BRUXELLES Craig Levein est un homme pressé. Attendu. Et qui a certains dons de funambules.

Depuis la défaite vendredi soir à Cardiff, le sélectionneur écossais marche sur un fil qui pourrait rompre en cas de mauvaise performance ce soir. L’homme a suffisamment de vécu pour avoir conscience de sa situation mais également pour dribbler les questions qui le dérangent.

“La pression ? C’est toujours pareil. Il y avait beaucoup de déception après le match, je n’avais vécu une telle situation” , éludait-il en faisant référence au scénario vécu par les Écossais. Un but refusé à Steven Fletcher qui aurait porté le score à 0-2, plus un penalty généreusement accordé à Gareth Bale pour faire basculer une rencontre qui tendait les bras à ses hommes, voilà deux bonnes raisons de se révolter.

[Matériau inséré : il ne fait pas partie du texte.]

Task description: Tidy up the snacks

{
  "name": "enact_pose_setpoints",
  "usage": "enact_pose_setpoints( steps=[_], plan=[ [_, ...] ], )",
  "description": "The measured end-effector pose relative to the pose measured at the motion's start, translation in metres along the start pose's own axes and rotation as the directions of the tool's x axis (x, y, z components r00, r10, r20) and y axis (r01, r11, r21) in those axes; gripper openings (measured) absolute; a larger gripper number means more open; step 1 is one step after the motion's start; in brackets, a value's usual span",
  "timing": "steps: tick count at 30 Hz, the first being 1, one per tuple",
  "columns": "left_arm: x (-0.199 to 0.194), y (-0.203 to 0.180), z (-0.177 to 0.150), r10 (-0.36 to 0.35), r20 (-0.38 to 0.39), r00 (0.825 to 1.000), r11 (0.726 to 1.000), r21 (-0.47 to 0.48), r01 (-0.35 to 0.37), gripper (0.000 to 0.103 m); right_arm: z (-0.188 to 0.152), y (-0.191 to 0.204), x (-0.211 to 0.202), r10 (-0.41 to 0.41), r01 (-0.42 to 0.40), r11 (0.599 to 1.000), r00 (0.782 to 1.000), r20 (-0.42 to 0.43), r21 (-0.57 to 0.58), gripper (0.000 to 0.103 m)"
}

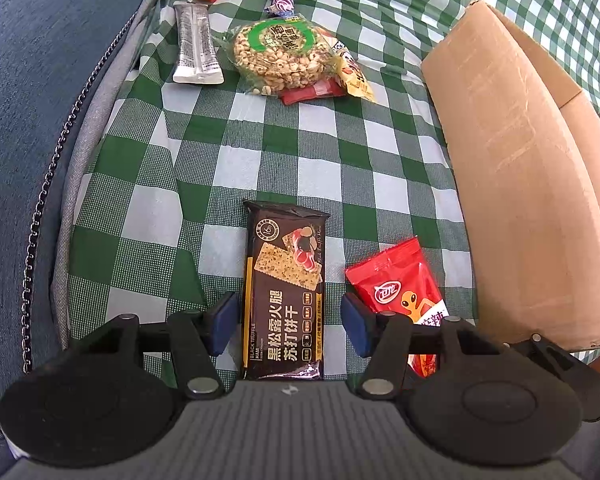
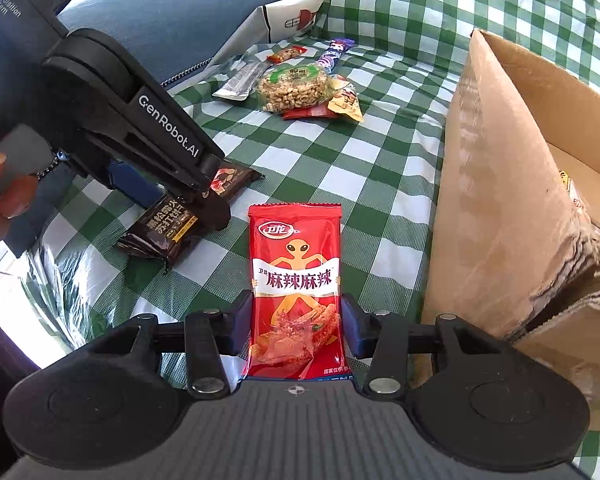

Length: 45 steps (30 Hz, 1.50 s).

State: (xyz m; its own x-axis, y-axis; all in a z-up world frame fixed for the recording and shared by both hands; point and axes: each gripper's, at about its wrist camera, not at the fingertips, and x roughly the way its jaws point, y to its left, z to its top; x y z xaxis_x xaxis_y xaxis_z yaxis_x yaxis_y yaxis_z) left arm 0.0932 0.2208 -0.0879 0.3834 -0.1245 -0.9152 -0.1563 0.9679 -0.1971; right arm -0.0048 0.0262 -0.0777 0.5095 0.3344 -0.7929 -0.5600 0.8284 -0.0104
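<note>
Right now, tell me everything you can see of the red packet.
The red packet is a glossy sealed foil pouch, crimped along its far end, printed with an orange alien figure, a white band of Chinese characters and a photo of spicy strips. It lies flat on the checked cloth, lengthwise between the right gripper pads, which sit at its edges. The cardboard box stands to its right, apart.

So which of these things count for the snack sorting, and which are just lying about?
In the job:
black cracker pack
red spicy pack
snack pile
cardboard box

Lying about:
checked cloth
blue cushion
paper bag
</note>
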Motion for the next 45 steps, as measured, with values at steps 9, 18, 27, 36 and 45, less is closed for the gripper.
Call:
enact_pose_setpoints(
  steps=[9, 18, 27, 36, 45],
  plan=[
    [0.001, -0.001, 0.000, 0.030, 0.008, 1.000, 0.999, 0.039, -0.030, 0.048, 0.000, 0.000, 0.000, 0.001, -0.001, 1.000, 1.000, -0.005, 0.001, 0.048],
    [-0.003, 0.007, 0.003, 0.025, 0.021, 0.999, 1.000, -0.017, -0.025, 0.041, -0.001, 0.000, 0.000, 0.003, -0.003, 1.000, 1.000, -0.004, 0.002, 0.048],
    [-0.001, 0.004, 0.002, 0.028, 0.014, 1.000, 1.000, 0.002, -0.028, 0.042, 0.000, 0.000, 0.000, 0.003, -0.003, 1.000, 1.000, -0.003, 0.002, 0.048],
    [-0.011, 0.007, 0.002, -0.016, 0.068, 0.998, 0.999, -0.036, 0.018, 0.040, -0.003, 0.001, -0.006, 0.006, -0.006, 1.000, 1.000, 0.025, -0.003, 0.048],
    [-0.027, 0.009, 0.003, -0.057, 0.150, 0.987, 0.995, -0.074, 0.069, 0.038, 0.003, 0.009, -0.026, 0.012, -0.010, 1.000, 0.996, 0.088, -0.018, 0.048]
  ],
)
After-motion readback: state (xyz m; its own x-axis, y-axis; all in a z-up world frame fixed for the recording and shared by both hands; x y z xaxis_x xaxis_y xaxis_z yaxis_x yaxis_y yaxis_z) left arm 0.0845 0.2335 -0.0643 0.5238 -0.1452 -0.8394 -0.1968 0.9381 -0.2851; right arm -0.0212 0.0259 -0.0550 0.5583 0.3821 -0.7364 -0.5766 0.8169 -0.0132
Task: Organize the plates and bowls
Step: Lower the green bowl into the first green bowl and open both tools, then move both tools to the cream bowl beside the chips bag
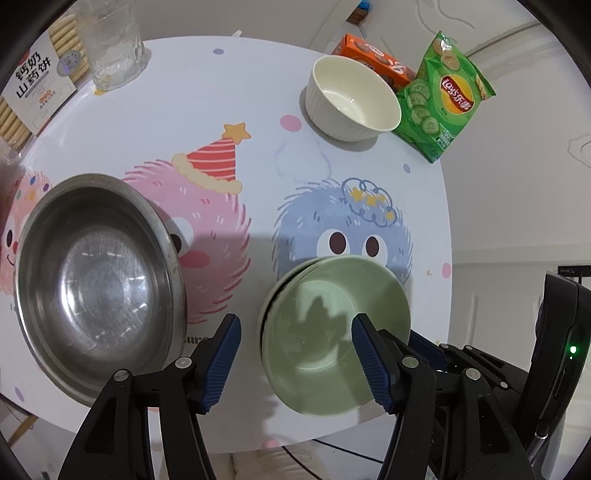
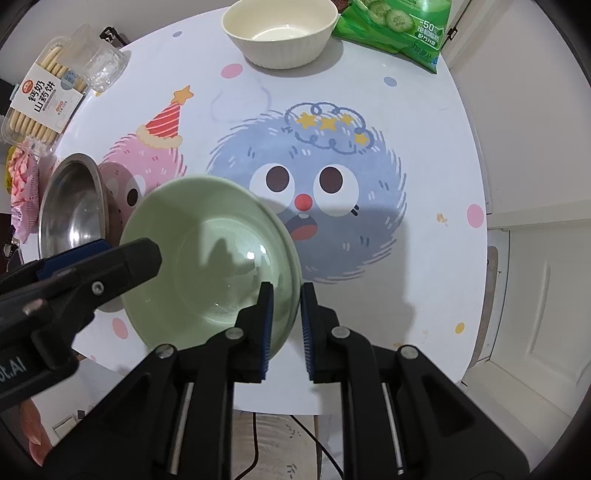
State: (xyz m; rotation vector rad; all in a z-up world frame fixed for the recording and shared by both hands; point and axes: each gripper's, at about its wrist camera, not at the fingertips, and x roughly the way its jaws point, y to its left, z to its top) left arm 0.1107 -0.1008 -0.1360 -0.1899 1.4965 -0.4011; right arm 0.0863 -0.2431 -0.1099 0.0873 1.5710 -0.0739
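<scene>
Two pale green bowls [image 1: 325, 314] [image 2: 207, 229] sit nested on the cartoon-print round table [image 1: 258, 110], near its front edge. My left gripper [image 1: 295, 319] stands open astride their left rim, one finger inside and one outside, neither touching. My right gripper [image 2: 287, 288] straddles the right rim; its pads stand a little apart from it, so it is open. To the left lies a steel bowl [image 1: 99, 280] [image 2: 74, 206]. A white ribbed bowl [image 1: 351, 99] [image 2: 280, 33] stands at the far side.
A biscuit pack [image 1: 33, 85] and a clear glass [image 1: 114, 44] stand at the far left. An orange box [image 1: 369, 55] and a green crisp bag [image 1: 447, 99] lie behind the white bowl. A pink packet [image 2: 24, 184] lies off the left edge.
</scene>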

Levein n’en fait pas mystère : il a actionné le vieux levier de la frustration et il va encore le faire aujourd’hui. “Bien sûr que nous allons utiliser ce sentiment d’injustice qui nous habite même si ce n’est pas le meilleur endroit qui soit pour le faire” , reconnaît le technicien.

“Mais j’ai confiance en mes joueurs qui sont animés par cette injustice, cette colère. J’ai vu de bonnes choses vendredi. Il faut s’appuyer là-dessus car le contenu était bon, il ne faut pas l’oublier même si le résultat le fait passer au second plan. J’ai une totale confiance en mon groupe” .

Et Levein de le répéter trois fois en l’espace de dix minutes. “Nous sommes capables de le faire. J’ai un plan, nous l’avons travaillé ces derniers jours. C’est une très bonne équipe avec beaucoup de qualités individuelles et ils ont prouvé la valeur de leur collectif en Serbie. Mais comme je l’ai dit, nous sommes capables de faire quelque chose.”

Comment ? Levein n’a pas voulu en dire plus.

Son capitaine Darren Fletcher qui lui a succédé quelques minutes plus tard a levé un peu le voile sur les intentions écossaises avec un leitmotiv : la frustration ne doit pas se transformer en naïveté et il ne faudra pas compter sur les Britanniques pour partir à l’abordage, même s’ils vont jouer pour sauver leur entraîneur du naufrage.

“Il faudra prendre des risques, bien sûr ”, reconnaît Fletcher. “Mais nous n’allons pas non plus trop nous découvrir car la Belgique reste très dangereuse en contre et ce serait le meilleur moyen de se faire surprendre. Plus longtemps le score restera à 0-0, mieux ce sera pour nous.”